I would like each line of the data that holds the word "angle" copied out.

Stored dataset items:
[Start of Attachment]

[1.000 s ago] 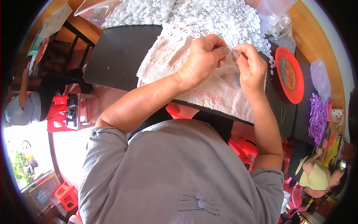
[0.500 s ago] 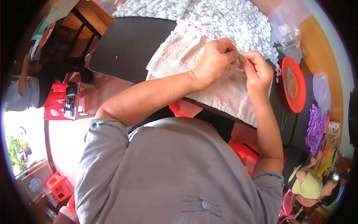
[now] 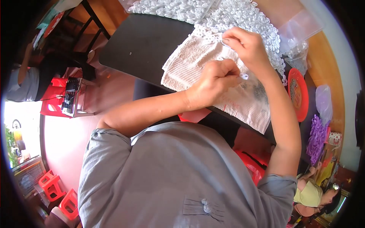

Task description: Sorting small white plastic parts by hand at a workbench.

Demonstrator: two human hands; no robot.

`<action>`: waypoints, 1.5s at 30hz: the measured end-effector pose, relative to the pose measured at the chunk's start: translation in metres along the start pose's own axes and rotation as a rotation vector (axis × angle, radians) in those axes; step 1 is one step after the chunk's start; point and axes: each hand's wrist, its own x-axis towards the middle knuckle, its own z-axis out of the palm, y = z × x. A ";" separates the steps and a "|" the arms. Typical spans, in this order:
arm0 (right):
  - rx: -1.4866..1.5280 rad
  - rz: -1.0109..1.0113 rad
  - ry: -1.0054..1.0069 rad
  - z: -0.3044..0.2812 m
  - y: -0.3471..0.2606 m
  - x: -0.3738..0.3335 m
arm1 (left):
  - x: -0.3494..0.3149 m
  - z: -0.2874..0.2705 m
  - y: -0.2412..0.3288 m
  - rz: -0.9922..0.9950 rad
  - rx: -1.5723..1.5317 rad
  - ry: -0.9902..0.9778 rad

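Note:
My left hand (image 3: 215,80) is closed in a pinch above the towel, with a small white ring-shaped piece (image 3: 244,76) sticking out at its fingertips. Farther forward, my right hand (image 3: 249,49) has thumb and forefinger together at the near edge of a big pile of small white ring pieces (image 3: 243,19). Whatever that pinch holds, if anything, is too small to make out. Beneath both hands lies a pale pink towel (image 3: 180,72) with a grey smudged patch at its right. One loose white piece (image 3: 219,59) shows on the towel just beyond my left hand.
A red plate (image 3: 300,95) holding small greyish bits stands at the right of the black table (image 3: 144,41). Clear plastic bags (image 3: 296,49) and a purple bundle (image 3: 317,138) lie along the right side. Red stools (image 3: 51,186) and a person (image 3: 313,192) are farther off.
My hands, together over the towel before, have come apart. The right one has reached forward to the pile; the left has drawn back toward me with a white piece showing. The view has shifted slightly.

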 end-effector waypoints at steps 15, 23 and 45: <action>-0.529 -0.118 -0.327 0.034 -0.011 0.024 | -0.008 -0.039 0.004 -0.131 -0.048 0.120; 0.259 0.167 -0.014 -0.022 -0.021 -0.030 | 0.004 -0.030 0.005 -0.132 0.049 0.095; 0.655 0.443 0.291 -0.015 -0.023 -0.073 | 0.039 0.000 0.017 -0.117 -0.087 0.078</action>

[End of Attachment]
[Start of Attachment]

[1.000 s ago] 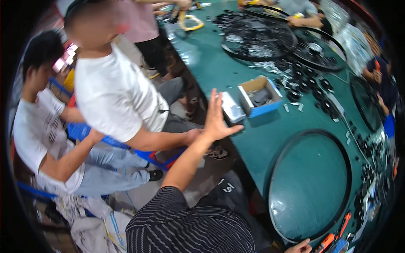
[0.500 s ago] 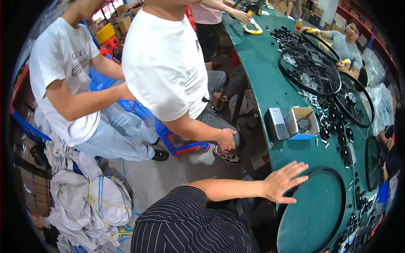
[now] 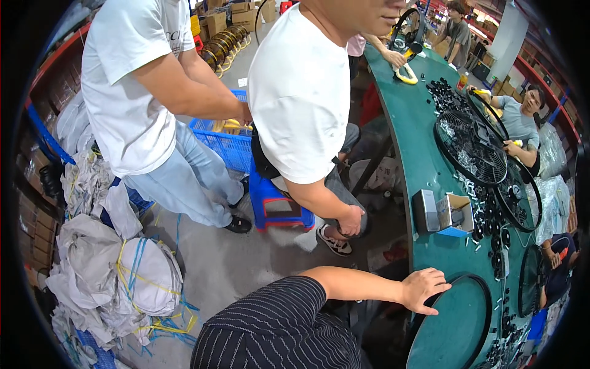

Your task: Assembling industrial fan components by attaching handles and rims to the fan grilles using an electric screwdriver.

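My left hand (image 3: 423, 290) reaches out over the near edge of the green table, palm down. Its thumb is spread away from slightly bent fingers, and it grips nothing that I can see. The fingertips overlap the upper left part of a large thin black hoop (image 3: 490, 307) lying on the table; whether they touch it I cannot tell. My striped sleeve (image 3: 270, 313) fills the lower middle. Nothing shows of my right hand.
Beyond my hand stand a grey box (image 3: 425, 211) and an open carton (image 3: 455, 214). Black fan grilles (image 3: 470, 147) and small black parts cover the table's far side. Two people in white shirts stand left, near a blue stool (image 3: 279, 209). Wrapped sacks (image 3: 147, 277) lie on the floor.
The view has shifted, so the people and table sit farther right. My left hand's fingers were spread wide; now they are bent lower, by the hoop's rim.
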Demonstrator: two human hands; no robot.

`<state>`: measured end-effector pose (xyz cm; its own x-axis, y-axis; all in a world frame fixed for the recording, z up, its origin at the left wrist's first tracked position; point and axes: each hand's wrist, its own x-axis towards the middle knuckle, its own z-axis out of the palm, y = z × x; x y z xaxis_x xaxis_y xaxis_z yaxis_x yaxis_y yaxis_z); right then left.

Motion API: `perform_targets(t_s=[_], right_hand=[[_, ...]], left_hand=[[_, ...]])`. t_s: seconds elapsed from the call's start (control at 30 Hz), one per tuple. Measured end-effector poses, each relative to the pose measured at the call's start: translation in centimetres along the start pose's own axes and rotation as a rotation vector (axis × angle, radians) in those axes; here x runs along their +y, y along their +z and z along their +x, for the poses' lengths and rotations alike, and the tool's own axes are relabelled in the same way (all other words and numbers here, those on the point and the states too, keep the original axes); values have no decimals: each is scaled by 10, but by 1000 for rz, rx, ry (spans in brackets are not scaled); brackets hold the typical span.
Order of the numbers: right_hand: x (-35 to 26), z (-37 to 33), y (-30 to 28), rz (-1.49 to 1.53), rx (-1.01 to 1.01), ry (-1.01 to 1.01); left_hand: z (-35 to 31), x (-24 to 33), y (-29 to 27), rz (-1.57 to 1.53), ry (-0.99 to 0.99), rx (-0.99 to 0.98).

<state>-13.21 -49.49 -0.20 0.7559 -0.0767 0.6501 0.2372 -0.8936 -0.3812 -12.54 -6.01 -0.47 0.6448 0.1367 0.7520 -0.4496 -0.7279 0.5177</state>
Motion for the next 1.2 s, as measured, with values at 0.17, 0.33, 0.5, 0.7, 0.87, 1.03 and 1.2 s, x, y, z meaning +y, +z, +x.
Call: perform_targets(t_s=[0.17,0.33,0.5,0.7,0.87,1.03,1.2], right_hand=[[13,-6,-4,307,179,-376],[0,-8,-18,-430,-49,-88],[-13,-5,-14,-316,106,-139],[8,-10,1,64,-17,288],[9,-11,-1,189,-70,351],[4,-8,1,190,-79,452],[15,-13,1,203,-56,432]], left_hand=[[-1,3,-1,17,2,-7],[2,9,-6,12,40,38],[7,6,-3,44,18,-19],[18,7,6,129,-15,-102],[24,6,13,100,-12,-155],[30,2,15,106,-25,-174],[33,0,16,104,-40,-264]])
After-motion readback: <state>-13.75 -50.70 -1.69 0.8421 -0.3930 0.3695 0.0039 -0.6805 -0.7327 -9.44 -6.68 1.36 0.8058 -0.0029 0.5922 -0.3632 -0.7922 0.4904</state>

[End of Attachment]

▶ [SOLUTION FOR THIS TASK]
`<action>`: waypoints, 1.5s at 30hz: the measured end-effector pose, relative to the pose measured at the chunk's start: translation in metres along the start pose's own axes and rotation as a rotation vector (axis × angle, radians) in those axes; step 1 is one step after the chunk's start; point and axes: each hand's wrist, its own x-axis towards the middle knuckle, its own z-axis out of the palm, y = z × x. A ";" separates the steps and a "|" the arms. Typical spans, in this order:
Motion API: `perform_targets(t_s=[_], right_hand=[[_, ...]], left_hand=[[_, ...]])`. t_s: seconds elapsed from the call's start (control at 30 Hz), one per tuple. Measured end-effector poses, each relative to the pose measured at the call's start: translation in centimetres along the start pose's own axes and rotation as a rotation vector (axis × angle, radians) in those axes; here x runs along their +y, y along their +z and z along their +x, for the poses' lengths and rotations alike, and the tool's own axes are relabelled in the same way (all other words and numbers here, those on the point and the states too, keep the original axes); values have no decimals: each is scaled by 10, but by 1000 for rz, rx, ry (spans in brackets are not scaled); brackets hold the typical span.

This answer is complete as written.